- Task to complete: A bare number is the only acceptable answer: how many lines of these entries include "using"?

- Records:
*** Block opens ***
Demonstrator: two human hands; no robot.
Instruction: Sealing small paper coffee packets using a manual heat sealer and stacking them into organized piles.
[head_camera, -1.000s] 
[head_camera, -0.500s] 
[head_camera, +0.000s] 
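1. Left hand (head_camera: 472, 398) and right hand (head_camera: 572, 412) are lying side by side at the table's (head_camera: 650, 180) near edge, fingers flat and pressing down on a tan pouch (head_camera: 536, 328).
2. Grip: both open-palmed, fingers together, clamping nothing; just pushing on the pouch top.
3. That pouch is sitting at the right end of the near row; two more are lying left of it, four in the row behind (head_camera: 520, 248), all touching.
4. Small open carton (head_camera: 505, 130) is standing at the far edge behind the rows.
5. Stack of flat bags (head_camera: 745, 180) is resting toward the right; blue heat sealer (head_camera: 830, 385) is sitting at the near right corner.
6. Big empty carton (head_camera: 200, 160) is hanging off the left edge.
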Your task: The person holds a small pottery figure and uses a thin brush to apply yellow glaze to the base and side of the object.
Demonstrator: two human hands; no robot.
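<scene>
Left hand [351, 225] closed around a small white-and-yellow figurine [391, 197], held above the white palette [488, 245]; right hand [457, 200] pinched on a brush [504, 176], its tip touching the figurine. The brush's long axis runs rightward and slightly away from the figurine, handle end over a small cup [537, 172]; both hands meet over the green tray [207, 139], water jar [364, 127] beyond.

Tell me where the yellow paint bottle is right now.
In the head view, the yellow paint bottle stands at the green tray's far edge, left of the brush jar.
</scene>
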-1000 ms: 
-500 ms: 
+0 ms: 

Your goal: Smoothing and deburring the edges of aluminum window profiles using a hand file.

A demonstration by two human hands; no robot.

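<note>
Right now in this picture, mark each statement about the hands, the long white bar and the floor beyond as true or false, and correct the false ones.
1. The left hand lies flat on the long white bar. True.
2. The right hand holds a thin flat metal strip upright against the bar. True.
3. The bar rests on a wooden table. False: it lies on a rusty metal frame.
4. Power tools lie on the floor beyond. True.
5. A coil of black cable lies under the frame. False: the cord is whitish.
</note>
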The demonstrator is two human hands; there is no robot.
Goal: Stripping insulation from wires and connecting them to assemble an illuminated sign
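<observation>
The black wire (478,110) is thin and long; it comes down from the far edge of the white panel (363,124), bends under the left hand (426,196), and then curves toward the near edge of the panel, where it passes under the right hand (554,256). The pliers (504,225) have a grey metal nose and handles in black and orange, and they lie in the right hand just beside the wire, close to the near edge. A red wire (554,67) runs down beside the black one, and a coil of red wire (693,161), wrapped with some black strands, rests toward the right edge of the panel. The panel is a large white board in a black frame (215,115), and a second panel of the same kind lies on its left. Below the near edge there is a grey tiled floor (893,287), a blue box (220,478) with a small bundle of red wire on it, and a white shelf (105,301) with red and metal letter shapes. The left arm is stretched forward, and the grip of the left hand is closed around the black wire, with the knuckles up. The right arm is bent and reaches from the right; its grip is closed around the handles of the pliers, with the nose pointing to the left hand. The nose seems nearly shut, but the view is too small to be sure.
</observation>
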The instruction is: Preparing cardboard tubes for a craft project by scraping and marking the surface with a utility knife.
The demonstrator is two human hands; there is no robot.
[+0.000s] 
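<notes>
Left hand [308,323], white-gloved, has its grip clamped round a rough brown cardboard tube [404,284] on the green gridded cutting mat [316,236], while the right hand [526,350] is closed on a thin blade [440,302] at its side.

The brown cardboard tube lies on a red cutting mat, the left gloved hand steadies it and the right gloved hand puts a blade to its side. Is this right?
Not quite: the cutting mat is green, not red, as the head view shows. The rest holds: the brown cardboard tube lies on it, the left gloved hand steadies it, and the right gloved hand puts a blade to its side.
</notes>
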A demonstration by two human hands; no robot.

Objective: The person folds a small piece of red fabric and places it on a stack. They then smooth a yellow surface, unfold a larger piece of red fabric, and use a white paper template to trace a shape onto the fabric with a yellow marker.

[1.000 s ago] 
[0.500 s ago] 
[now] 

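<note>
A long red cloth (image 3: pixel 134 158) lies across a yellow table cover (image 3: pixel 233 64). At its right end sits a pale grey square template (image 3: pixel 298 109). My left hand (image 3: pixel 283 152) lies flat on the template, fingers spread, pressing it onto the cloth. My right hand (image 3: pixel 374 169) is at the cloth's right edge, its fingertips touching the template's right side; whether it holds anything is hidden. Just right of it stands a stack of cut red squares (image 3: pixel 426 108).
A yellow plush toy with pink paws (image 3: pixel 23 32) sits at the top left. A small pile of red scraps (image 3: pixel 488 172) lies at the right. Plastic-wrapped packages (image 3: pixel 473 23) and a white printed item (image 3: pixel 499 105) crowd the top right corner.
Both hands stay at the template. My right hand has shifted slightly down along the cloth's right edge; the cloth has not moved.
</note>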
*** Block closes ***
- Answer to this task: 2